* **EXERCISE INSTRUCTIONS**: Restate the records exactly. Include all of them.

RECORDS PROVIDED: Begin

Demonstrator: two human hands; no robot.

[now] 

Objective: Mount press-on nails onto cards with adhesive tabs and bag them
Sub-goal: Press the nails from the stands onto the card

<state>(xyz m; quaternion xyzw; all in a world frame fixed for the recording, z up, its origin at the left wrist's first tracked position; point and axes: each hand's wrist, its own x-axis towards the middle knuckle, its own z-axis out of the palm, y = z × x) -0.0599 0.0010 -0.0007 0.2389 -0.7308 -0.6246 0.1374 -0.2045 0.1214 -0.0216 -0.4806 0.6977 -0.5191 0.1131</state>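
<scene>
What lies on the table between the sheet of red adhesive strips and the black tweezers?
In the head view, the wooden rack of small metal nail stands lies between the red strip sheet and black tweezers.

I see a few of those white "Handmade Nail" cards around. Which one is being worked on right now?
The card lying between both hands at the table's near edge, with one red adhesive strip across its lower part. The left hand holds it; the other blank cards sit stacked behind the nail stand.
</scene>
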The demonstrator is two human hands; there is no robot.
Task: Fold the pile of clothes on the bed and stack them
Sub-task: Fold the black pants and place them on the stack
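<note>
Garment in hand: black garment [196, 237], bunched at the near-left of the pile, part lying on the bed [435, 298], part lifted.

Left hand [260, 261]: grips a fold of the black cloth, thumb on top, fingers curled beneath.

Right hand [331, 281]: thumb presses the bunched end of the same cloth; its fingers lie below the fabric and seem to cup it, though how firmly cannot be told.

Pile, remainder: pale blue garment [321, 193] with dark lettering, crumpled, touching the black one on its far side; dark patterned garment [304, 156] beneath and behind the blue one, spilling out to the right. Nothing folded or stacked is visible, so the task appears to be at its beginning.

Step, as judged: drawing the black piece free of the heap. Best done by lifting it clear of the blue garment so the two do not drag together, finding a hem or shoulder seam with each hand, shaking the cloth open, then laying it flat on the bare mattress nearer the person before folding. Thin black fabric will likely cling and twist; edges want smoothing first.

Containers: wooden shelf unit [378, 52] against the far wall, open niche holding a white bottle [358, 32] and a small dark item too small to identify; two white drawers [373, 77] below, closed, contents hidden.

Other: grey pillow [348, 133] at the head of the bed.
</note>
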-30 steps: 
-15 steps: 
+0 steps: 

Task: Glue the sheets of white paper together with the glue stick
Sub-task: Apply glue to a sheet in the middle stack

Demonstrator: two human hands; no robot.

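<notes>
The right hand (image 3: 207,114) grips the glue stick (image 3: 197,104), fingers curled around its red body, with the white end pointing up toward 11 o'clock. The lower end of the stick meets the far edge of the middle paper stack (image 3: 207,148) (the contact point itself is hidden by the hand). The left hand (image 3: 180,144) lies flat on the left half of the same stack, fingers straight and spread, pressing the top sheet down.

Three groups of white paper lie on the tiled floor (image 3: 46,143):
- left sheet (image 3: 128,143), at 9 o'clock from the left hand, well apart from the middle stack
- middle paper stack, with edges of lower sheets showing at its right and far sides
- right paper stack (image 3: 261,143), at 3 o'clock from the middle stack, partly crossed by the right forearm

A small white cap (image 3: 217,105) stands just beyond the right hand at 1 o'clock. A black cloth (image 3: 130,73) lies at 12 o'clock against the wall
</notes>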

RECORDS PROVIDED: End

* **ANSWER SPACE**:
Demonstrator: two human hands; no robot.

[now] 

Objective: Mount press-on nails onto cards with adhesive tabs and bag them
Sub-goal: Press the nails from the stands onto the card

<state>(xyz m; quaternion xyzw; all in a world frame fixed for the recording, z up, its origin at the left wrist's first tracked position; point and axes: each hand's wrist, its own x-axis towards the middle knuckle, its own z-axis out of the palm, y = z × x) -0.0599 0.0010 -0.0007 0.2389 -0.7308 -0.6246 0.1374 -0.2045 0.1214 -0.0216 -0.4806 0.6977 -0.5191 0.1131</state>
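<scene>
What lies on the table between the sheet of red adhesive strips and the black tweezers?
In the head view, the wooden rack of small metal nail stands lies between the red strip sheet and black tweezers.

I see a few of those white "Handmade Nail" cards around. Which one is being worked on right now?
The card lying between both hands at the table's near edge, with one red adhesive strip across its lower part. The left hand holds it; the other blank cards sit stacked behind the nail stand.
</scene>
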The demonstrator is two human hands; there is no robot.
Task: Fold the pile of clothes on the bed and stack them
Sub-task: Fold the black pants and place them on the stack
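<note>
Garment in hand: black garment [196, 237], bunched at the near-left of the pile, part lying on the bed [435, 298], part lifted.

Left hand [260, 261]: grips a fold of the black cloth, thumb on top, fingers curled beneath.

Right hand [331, 281]: thumb presses the bunched end of the same cloth; its fingers lie below the fabric and seem to cup it, though how firmly cannot be told.

Pile, remainder: pale blue garment [321, 193] with dark lettering, crumpled, touching the black one on its far side; dark patterned garment [304, 156] beneath and behind the blue one, spilling out to the right. Nothing folded or stacked is visible, so the task appears to be at its beginning.

Step, as judged: drawing the black piece free of the heap. Best done by lifting it clear of the blue garment so the two do not drag together, finding a hem or shoulder seam with each hand, shaking the cloth open, then laying it flat on the bare mattress nearer the person before folding. Thin black fabric will likely cling and twist; edges want smoothing first.

Containers: wooden shelf unit [378, 52] against the far wall, open niche holding a white bottle [358, 32] and a small dark item too small to identify; two white drawers [373, 77] below, closed, contents hidden.

Other: grey pillow [348, 133] at the head of the bed.
</note>
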-30 steps: 
-15 steps: 
+0 steps: 

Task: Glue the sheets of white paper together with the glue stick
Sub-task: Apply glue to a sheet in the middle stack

Demonstrator: two human hands; no robot.

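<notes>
The right hand (image 3: 207,114) grips the glue stick (image 3: 197,104), fingers curled around its red body, with the white end pointing up toward 11 o'clock. The lower end of the stick meets the far edge of the middle paper stack (image 3: 207,148) (the contact point itself is hidden by the hand). The left hand (image 3: 180,144) lies flat on the left half of the same stack, fingers straight and spread, pressing the top sheet down.

Three groups of white paper lie on the tiled floor (image 3: 46,143):
- left sheet (image 3: 128,143), at 9 o'clock from the left hand, well apart from the middle stack
- middle paper stack, with edges of lower sheets showing at its right and far sides
- right paper stack (image 3: 261,143), at 3 o'clock from the middle stack, partly crossed by the right forearm

A small white cap (image 3: 217,105) stands just beyond the right hand at 1 o'clock. A black cloth (image 3: 130,73) lies at 12 o'clock against the wall
</notes>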

No more work is required for the exercise.